DATASET ENTRIES:
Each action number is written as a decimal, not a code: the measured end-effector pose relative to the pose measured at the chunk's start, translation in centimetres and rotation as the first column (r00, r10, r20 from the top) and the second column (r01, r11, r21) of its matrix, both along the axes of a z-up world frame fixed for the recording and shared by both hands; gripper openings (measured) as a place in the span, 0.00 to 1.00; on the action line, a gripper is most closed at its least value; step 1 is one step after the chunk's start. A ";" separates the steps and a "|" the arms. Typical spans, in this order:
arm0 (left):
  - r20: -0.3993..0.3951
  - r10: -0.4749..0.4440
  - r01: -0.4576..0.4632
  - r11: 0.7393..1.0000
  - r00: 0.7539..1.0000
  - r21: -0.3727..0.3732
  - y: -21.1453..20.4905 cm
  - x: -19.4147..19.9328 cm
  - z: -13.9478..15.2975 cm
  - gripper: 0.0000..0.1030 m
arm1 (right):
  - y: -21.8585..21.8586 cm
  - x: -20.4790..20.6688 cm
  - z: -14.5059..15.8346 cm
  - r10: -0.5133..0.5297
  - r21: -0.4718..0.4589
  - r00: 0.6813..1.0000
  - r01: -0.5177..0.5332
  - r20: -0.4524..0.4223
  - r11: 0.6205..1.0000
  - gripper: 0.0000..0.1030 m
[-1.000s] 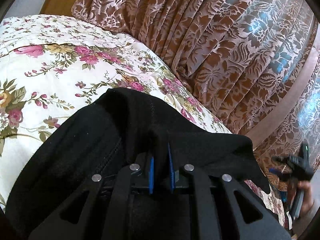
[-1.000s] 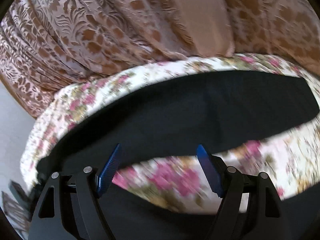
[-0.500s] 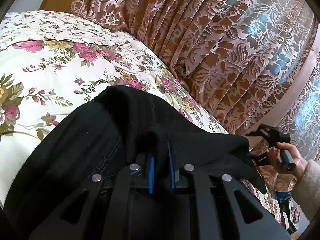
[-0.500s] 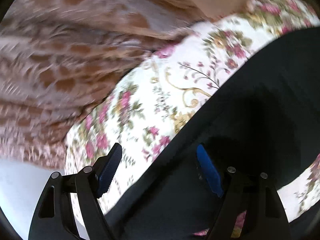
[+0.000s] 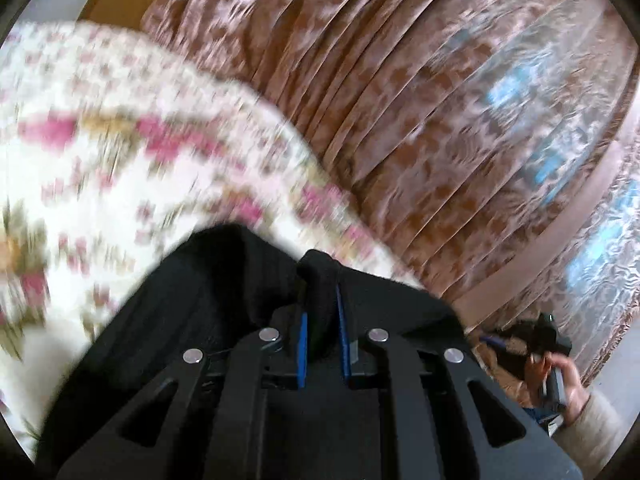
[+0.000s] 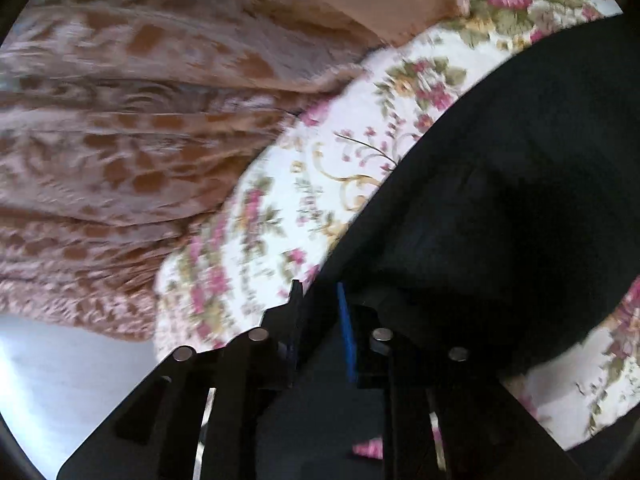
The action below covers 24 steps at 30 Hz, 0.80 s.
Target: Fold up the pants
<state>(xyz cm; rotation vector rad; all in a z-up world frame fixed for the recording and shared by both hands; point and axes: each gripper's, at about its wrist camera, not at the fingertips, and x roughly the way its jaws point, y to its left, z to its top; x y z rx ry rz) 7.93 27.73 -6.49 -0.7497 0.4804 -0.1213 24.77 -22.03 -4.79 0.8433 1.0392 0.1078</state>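
1. Pants (image 5: 224, 300) fabric sits pinched between the blue pads (image 5: 303, 350) of the left gripper (image 5: 321, 332); its jaws are nearly together, clamped on a raised black fold, just as they were a second ago.
2. Since then the fold stands higher between those pads, and the floral bedspread (image 5: 100, 168) behind it now shows as a blur where it was sharp before.
3. Right gripper (image 6: 320, 312) differs most: a second ago its jaws stood wide apart over the cloth, and now they are closing, drawn in to a narrow gap with the black edge of the pants (image 6: 500, 208) between them.
4. Whether the right pads (image 6: 345, 332) already press the cloth cannot be told for sure; the fabric fills the gap and the pads lie right against it.
5. In the right wrist view the pants lie spread on the bedspread (image 6: 320, 168), running from the gripper toward the upper right; earlier they stretched straight across the picture.
6. Beyond the pants, at the lower right of the left wrist view, a hand (image 5: 560, 380) with a pale sleeve (image 5: 600, 428) grips the other gripper's handle, lower in the picture than half a second ago.
7. Farthest off hangs the brown patterned curtain (image 5: 420, 120), along the far side of the bed in both views.
8. No brand, label or writing can be read anywhere.
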 end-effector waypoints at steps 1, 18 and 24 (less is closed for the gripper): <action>0.030 -0.004 0.003 1.000 1.000 0.012 -0.1 -0.1 1.2 0.11 | -0.3 -1.1 1.2 0.019 0.007 0.999 -0.019 0.037 1.000 0.13; 0.066 0.049 -0.042 0.993 0.997 -0.112 2.3 -5.5 1.6 0.10 | -3.7 -12.5 4.1 0.130 -0.093 0.976 -0.115 0.174 0.989 0.36; -0.079 -0.005 0.007 1.000 0.997 0.023 0.9 -2.3 0.7 0.67 | -0.5 -11.0 0.7 0.168 -0.073 0.978 -0.160 0.123 0.984 0.48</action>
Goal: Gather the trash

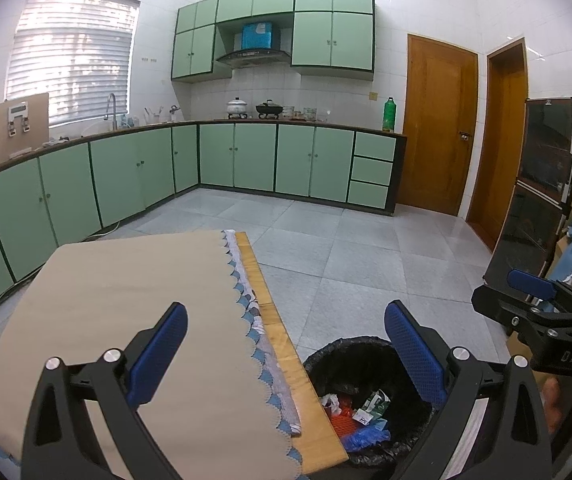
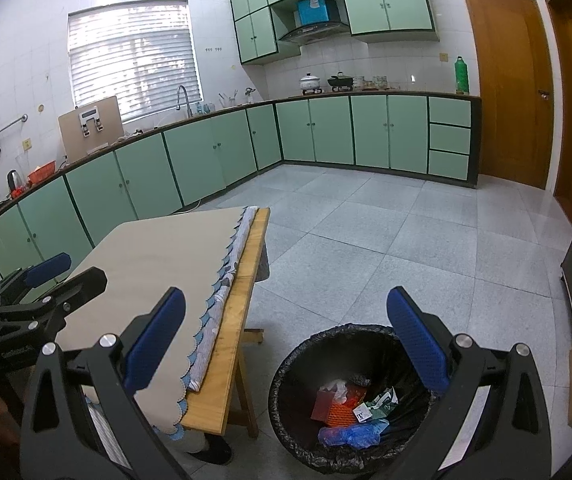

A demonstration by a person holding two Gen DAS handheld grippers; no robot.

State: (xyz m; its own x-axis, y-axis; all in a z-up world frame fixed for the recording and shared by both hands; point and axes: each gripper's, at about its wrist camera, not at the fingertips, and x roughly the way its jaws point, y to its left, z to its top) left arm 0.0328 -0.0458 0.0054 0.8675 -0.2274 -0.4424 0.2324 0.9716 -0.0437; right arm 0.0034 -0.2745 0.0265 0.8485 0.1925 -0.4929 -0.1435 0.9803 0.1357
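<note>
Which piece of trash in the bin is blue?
The crumpled blue plastic bag at the near edge of the bin; the others are red, orange, white or green.

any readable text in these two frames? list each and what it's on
"DAS": on the black body of the right gripper, seen from the left wrist view.
Embossed lettering on the left gripper body: too blurred to read.
Print on the green-white carton in the trash bin: too small to read.
Label on the green bottle: unreadable.
</note>
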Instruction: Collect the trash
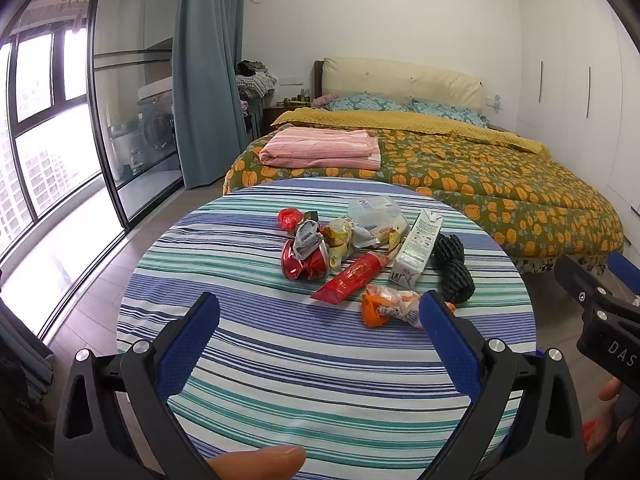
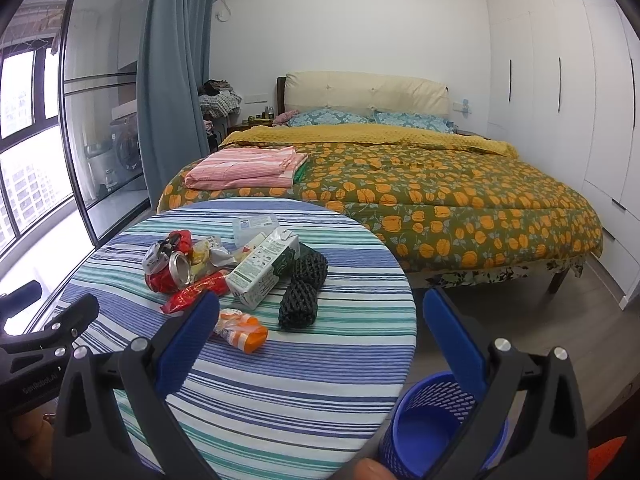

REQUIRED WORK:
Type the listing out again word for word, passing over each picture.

TASK OUTPUT:
Each action number is written as a decimal, not a code: the measured end-effector pose relative to the pose measured at the chunk's start, translation in centimetres and rotation as the first column (r00, r10, r20 from the top) and the second column (r01, r11, r21) of its matrix, both along the axes of a z-up world frame fixed for the recording and shared by both hands; gripper openings (measured) as a place in the span, 0.00 to 1.00; on the action line, a gripper is most closed at its least value; step 1 is one step after the chunk's start. A ";" separates the steps and a "|" the arms. Typical spans, in this order:
arm0 (left):
  - r20: -0.3993..0.3951
  - r10: -0.4749..0.4440
  - r01: -0.4576..0.4632
  - r11: 0.7393..1.0000
  - r00: 0.7539..1.0000
  - r21: -0.3727..0.3732
  - y: -21.1453..20.4905 cm
  - x: -19.4147..19.9328 cm
  - z: -13.9478..15.2975 cm
  - gripper: 0.0000..0.1030 m
arm1 (right):
  - y: -21.8585..21.8586 cm
  - x: -20.4790..20.6688 cm
  - z: -14.5059..15.8346 cm
  - r10: -0.5133..0.5297
  - r21: -0.4718..0.4589
  - r00: 0.6813..1.0000
  - r01: -0.5177..0.5332
  - r20: -0.4524..0.4223
  - r11: 0.6205..1.0000
  - gripper: 0.0000..0.1030 m
[-1.000s] 
[-1.000s] 
[-0.500s] 
[-0.500s] 
[+0.000s] 
[+0.000s] 
The action below covers 24 steps at 30 Hz, 0.80 s.
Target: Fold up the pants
<state>(xyz cm; rotation vector rad; all in a z-up world frame fixed for the recording and shared by both hands; point and axes: each gripper's, at about its wrist camera, not at the fingertips, and x roughly the way its jaws point, y to its left, z to its top; x y z rx ry rz) 7.93 27.73 -6.49 -0.7497 0.4804 -0.1213 24.77 -22.03 -4.79 0.8433 1.0392 0.1078</state>
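1. Pants (image 5: 224, 300) fabric sits pinched between the blue pads (image 5: 303, 350) of the left gripper (image 5: 321, 332); its jaws are nearly together, clamped on a raised black fold, just as they were a second ago.
2. Since then the fold stands higher between those pads, and the floral bedspread (image 5: 100, 168) behind it now shows as a blur where it was sharp before.
3. Right gripper (image 6: 320, 312) differs most: a second ago its jaws stood wide apart over the cloth, and now they are closing, drawn in to a narrow gap with the black edge of the pants (image 6: 500, 208) between them.
4. Whether the right pads (image 6: 345, 332) already press the cloth cannot be told for sure; the fabric fills the gap and the pads lie right against it.
5. In the right wrist view the pants lie spread on the bedspread (image 6: 320, 168), running from the gripper toward the upper right; earlier they stretched straight across the picture.
6. Beyond the pants, at the lower right of the left wrist view, a hand (image 5: 560, 380) with a pale sleeve (image 5: 600, 428) grips the other gripper's handle, lower in the picture than half a second ago.
7. Farthest off hangs the brown patterned curtain (image 5: 420, 120), along the far side of the bed in both views.
8. No brand, label or writing can be read anywhere.
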 end-effector waypoints at steps 1, 18 and 24 (less is closed for the gripper): <action>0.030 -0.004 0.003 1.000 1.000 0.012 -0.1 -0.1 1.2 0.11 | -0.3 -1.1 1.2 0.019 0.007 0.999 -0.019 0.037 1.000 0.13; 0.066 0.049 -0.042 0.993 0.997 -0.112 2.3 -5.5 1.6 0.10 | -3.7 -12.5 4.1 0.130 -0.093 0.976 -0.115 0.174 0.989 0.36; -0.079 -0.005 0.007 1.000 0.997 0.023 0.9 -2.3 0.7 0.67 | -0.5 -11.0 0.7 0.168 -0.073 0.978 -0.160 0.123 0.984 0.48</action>
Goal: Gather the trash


A demonstration by a person holding two Gen DAS handheld grippers; no robot.

State: (xyz m; its own x-axis, y-axis; all in a z-up world frame fixed for the recording and shared by both hands; point and axes: each gripper's, at about its wrist camera, not at the fingertips, and x roughly the way its jaws point, y to its left, z to its top) left arm 0.0328 -0.0458 0.0054 0.8675 -0.2274 -0.4424 0.2324 0.9716 -0.0437; right arm 0.0034 -0.2745 0.0265 0.8485 0.1925 -0.4929 -0.1435 0.9803 0.1357
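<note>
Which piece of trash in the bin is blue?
The crumpled blue plastic bag at the near edge of the bin; the others are red, orange, white or green.

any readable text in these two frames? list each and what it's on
"DAS": on the black body of the right gripper, seen from the left wrist view.
Embossed lettering on the left gripper body: too blurred to read.
Print on the green-white carton in the trash bin: too small to read.
Label on the green bottle: unreadable.
</note>
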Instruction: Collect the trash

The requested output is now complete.